Cogir also has a portfolio of 17 retirement homes on the U.S. West Coast managed by Cogir Management USA and plans to expand in Portland and Seattle in the coming weeks.
Cogir’s Humaniti development in Montreal
Duguay says all 150 condos at the recently completed Humaniti development adjacent to Montreal’s convention centre have sold, while the 314 apartments are about 95 per cent occupied.
The 193-room Humaniti Hotel Montreal (operated by Marriott) did well “during the period when the market was back to business.”
In addition, the four storeys of office space in Humaniti have been 50 per cent leased to tech companies and the ground-floor retail features an Avril grocery store.
“We’re doing not too bad under the circumstances,” Duguay says.

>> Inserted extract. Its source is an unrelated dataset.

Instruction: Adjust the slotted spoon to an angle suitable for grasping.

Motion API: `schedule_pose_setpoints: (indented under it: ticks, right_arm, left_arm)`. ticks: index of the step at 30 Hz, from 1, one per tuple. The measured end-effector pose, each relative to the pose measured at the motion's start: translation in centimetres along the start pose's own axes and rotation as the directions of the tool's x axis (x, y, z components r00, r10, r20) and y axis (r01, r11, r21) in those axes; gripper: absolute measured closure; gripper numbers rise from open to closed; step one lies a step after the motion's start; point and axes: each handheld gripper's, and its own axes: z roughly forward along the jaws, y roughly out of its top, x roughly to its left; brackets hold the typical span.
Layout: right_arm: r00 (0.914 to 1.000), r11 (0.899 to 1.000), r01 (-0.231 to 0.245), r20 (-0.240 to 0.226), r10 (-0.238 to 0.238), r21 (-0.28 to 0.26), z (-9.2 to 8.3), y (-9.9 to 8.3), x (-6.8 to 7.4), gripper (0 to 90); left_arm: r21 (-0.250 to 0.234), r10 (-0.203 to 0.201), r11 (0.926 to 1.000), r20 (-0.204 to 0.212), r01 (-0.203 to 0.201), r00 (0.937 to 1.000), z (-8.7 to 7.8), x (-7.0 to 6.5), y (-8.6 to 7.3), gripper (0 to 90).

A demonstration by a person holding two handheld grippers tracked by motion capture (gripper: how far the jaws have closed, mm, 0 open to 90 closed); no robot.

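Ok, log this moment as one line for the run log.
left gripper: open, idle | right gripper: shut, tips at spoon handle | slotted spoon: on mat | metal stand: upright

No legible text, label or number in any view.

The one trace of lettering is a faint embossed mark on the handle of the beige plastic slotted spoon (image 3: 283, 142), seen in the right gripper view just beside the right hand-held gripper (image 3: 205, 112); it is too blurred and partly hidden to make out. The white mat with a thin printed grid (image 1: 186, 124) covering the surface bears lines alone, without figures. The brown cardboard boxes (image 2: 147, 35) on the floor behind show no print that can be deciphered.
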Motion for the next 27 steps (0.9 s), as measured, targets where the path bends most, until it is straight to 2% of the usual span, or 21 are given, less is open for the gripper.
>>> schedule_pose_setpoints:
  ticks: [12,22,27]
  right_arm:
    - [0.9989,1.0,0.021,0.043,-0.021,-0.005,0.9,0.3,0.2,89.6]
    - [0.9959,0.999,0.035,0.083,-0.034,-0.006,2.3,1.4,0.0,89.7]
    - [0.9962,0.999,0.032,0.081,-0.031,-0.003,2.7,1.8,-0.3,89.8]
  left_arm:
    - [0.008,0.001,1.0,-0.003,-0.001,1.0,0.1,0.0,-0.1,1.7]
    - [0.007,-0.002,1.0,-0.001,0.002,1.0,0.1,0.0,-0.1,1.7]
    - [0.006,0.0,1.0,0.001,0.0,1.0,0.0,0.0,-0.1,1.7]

“We see a lot of benefits in the concept and we want to do more. In the U.S., we’re going to see a potential Humaniti project in Chicago at the end of the month. There’s no rush, but it’s something we’d like to duplicate to have mixed-use community-type projects.”
Quebec City project to replace Le Phare
In Ste-Foy, in suburban Quebec City, Cogir is working to build a four-tower development at what was once slated as Groupe Dallaire’s Le Phare project. It would be located at Laurier Boulevard and Lavigerie Avenue next to a hub for the city’s new tramway.
Dallaire remains the landowner.
“We’ve decided to start with a less ambitious Phase 1 just to get it going,” Duguay says. The first phase, which awaits approval, would include condos, rental apartments and main-floor retail.
Duguay says Cogir hopes to be able to announce a start date for the project this year.
CREECO, Cogir partner on Odea Montreal
Meanwhile, Cogir has teamed up with the James Bay Cree to build the 25-storey Odea Montreal, a 435-unit residential development at 277 Duke St. in the Griffintown area of Montreal.
Cogir has partnered with CREECO, the parent company of Eeyou Eenou Realty Properties Inc.
The project site has been owned by the James Bay Cree since 1995.
Odea is under construction and will include 264 rental apartments and 171 condominiums. It’s scheduled to be completed in spring 2024.
The project name is based on the Cree word “ode” for canoe and the architecture includes the stylized symbol of a canoe. Odea is being designed by Lemay in collaboration with Douglas Cardinal, the indigenous architect behind the Canadian Museum of History.
“This is an extraordinary project for us that makes a lot of sense business- and human-wise because we’re partners with the Cree nation and have been working with them for a few years to put that project up,” Duguay says.
He notes the Cree nation has long-term plans to keep the multiresidential component of the development in its portfolio.